Portraits

Andelu

Par Mylène Vignon

C’est dans son atelier de Vallauris situé dans le sud de la France, que j’ai pu mesurer l’importance de l’œuvre de Mireille Andelu. Les sculptures s’imposent dès le seuil,  côtoyant en un espace partagé, l’œuvre peint.

Dès 1969, avec son mari le peintre graveur James Coignard, elle travaille avec l’artiste franco-américain Henri Goetz, initiateur de la gravure au Carborundum. Cette rencontre déterminera ce qui va devenir une passion. Après avoir au préalable exploré le textile comme art intimiste et réussi dans cette voie jusqu’en Amérique, elle se lancera dans cette technique très particulière qui ajoute de l’épaisseur à la gravure traditionnelle.

En 1969 elle prend son nom d’artiste Andelu. Elle sera elle-même le mentor d’une jeune équipe d’artistes curieux de cette discipline exigeante, qui fondera l’atelier Pasnic. Souvenons-nous que Pascal Gauvard et Nicolas du Mesnil du Buisson avaient initié ce fameux sanctuaire de gravure parisien.

Aujourd’hui, en son atelier de Vallauris, Andelu utilise toujours comme supports, ses somptueux papiers d’origine réalisés à la main. Laissant parfois de côté la gravure, elle se tourne en chercheur perpétuel, vers la création d’œuvres uniques aux techniques mixtes,  qui font bien évidemment référence à la matière si particulière du Carborundum.
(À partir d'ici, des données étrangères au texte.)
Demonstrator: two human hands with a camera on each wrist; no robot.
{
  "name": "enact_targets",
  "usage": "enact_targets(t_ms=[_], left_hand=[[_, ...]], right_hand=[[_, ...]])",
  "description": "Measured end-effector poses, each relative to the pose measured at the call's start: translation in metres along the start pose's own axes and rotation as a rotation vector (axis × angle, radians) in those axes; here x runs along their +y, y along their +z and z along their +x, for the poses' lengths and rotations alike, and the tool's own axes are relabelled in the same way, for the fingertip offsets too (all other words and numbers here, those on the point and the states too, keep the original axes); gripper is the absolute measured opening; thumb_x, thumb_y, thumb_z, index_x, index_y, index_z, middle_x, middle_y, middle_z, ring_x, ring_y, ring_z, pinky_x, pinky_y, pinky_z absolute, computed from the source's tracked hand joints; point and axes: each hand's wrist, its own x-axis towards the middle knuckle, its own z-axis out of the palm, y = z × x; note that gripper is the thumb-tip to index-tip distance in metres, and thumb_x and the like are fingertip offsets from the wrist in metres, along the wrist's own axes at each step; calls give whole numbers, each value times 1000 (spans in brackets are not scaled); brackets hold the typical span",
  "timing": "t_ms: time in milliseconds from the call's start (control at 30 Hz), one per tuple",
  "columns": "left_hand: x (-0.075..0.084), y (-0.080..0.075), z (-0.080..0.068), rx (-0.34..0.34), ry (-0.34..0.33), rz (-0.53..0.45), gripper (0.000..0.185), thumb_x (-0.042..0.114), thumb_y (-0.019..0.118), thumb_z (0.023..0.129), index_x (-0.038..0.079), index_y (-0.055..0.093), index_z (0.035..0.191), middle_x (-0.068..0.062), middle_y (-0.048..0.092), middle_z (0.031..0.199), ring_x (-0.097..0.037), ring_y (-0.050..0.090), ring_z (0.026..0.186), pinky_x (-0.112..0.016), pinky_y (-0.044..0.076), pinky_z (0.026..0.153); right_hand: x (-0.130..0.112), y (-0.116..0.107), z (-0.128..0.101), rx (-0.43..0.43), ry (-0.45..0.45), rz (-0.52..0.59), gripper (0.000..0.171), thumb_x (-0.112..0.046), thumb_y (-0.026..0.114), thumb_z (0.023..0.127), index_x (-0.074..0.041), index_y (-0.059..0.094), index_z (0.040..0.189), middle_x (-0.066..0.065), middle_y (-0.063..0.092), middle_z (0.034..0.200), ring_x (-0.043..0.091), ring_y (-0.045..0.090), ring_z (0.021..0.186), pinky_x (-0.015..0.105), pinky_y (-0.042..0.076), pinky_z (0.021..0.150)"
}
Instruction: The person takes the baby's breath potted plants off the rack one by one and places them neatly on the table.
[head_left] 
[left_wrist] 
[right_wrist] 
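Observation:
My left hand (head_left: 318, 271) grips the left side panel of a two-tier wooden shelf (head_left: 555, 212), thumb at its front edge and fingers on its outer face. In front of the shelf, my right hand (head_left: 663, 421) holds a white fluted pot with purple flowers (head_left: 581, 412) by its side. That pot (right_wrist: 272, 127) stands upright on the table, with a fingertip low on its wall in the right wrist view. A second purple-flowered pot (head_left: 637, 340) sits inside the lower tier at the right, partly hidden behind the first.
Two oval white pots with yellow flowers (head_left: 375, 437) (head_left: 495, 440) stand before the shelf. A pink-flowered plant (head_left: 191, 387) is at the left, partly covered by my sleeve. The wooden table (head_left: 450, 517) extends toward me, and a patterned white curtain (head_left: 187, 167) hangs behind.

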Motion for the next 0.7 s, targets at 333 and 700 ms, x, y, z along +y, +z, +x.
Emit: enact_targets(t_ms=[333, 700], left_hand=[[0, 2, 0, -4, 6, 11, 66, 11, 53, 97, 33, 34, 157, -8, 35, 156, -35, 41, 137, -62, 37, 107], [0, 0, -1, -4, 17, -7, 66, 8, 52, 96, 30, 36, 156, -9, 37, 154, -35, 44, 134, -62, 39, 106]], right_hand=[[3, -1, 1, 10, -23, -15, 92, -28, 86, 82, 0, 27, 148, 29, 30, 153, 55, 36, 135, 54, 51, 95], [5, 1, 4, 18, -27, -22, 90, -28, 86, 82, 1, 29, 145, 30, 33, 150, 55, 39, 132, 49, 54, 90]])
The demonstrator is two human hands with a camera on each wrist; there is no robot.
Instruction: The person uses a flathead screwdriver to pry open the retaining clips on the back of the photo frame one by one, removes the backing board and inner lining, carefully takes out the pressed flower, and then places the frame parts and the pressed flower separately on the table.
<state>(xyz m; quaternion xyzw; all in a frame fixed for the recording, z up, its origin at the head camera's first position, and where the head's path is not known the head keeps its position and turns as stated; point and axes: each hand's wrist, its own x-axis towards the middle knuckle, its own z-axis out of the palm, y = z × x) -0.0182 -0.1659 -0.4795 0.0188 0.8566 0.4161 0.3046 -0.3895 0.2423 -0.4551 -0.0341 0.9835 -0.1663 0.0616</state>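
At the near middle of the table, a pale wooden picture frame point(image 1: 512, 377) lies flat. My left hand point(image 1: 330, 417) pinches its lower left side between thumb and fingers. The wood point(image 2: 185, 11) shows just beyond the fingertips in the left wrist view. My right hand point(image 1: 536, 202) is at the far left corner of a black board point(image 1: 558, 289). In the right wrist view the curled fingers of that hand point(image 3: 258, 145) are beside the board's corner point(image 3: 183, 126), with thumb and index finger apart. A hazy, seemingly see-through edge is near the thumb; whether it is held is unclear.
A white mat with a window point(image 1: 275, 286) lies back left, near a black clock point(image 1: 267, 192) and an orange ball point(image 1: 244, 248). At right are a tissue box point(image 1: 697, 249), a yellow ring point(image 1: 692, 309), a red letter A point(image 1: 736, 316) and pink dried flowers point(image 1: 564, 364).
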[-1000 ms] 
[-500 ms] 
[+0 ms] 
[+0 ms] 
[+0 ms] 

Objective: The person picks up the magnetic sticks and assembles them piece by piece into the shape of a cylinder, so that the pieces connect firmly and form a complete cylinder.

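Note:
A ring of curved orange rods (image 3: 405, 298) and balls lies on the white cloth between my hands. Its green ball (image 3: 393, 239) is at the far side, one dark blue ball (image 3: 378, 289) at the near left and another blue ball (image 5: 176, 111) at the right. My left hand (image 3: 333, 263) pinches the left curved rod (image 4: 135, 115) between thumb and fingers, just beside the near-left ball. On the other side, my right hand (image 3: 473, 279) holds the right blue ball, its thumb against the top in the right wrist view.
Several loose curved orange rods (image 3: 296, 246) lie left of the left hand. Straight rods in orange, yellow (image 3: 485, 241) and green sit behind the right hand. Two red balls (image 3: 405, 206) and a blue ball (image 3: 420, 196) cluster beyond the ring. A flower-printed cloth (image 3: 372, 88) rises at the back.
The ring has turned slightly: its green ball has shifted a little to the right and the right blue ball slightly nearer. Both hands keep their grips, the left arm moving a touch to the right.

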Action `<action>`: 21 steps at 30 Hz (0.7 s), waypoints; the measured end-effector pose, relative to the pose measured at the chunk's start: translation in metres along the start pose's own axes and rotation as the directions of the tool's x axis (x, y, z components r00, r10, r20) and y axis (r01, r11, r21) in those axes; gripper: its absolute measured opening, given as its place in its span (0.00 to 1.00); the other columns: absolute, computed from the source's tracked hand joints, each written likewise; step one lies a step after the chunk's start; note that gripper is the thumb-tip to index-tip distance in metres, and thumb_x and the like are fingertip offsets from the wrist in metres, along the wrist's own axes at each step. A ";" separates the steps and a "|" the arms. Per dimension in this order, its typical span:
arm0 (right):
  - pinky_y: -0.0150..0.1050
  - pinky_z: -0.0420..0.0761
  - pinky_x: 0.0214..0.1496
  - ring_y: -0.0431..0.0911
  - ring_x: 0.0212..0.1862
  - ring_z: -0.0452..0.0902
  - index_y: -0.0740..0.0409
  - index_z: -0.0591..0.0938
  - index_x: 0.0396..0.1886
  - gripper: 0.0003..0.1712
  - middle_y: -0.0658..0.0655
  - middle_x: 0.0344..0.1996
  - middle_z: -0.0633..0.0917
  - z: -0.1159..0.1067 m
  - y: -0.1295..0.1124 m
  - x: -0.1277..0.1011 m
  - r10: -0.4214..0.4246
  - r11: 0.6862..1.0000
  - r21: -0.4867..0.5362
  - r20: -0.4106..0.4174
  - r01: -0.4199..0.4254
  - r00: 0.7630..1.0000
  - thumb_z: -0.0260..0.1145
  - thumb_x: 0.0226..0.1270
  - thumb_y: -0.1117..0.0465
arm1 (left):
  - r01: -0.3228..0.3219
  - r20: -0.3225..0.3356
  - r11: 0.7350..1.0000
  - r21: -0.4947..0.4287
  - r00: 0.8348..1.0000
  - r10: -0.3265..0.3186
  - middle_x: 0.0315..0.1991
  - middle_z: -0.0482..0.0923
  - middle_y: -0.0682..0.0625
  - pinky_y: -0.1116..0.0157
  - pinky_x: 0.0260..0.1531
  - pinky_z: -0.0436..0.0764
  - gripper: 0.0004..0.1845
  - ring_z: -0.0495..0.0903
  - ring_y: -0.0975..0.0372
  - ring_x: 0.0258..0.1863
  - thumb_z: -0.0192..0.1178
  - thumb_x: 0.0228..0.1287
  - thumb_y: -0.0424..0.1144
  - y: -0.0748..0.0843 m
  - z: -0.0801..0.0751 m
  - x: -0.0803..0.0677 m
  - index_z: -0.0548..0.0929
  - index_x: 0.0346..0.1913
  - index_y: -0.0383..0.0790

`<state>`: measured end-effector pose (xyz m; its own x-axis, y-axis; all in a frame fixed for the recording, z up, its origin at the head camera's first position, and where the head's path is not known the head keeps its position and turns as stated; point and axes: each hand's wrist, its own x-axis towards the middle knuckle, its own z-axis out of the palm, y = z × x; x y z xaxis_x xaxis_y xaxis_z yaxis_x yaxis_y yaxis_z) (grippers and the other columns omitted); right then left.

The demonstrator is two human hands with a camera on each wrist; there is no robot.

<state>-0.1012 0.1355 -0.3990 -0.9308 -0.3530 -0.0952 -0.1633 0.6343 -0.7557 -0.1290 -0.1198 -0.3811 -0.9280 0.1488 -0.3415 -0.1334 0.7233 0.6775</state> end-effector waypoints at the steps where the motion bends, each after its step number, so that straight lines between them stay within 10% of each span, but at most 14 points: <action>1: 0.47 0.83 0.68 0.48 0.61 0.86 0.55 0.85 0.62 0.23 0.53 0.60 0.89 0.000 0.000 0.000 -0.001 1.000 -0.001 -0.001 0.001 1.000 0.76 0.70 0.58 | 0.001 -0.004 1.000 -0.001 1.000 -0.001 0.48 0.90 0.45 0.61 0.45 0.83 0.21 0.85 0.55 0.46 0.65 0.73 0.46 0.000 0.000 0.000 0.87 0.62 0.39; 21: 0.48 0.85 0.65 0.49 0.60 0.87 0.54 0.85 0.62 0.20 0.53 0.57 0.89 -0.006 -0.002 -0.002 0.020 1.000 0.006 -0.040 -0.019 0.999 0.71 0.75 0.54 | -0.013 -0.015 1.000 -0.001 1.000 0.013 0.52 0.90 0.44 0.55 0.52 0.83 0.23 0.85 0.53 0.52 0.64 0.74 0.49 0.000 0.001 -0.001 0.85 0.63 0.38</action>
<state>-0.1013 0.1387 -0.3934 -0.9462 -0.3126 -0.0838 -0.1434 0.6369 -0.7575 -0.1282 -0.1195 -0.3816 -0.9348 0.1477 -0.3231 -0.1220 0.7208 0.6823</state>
Elle aborde des sujets issus d’un monde subtil, où le visiteur voyage à travers la planète,  et même bien au-delà. Ces errances nous transportent au pays des Hommes volants, des chiens rouges ou bleus, des ciels dorés, dans la réalité augmentée d’un univers tant onirique que sérieux.

L’essayiste Jean-Paul Gavard-Perret a analysé ainsi son œuvre ;

chaque toile devient un seuil qui envoûte et qui harcèle de ses lumières réticentes. Sur leurs étranges échelons tâtonnent dans la pénombre sur la pierre de la couleur rouge profond ou bleu, qui épaissit l’attente. Les oiseaux qui parcourent parfois les ciels bouchés se sont tus depuis longtemps, même s’ils ouvrent encore un chemin au vent. La lumière burine l’instance de leur visage anonyme comme rongé par l’ennui. Au sein de la couleur et pour toute veine, celle qui dessine leur contour de failles(…)

 

Une vraie histoire de famille, ainsi que nous les aimons à Saisons de Culture, car la fille de Mireille et James, Emmanuelle Renard, atterrie elle-même sur la planète « gravure » dès sa petite enfance, excelle elle aussi dans cette discipline. Nous avons eu le plaisir de retrouver mère et fille récemment,  sur les cimaises de la galerie Terrain Vagh dirigée par Moufida Atig, à Paris, grâce à l’artiste Sophie Sainrapt, graveur elle aussi et digne successeur de l’atelier Pasnic.

Andelu nous a Honorés de la première de couverture de notre média durant l’automne 2022. Qu’elle en soit remerciée.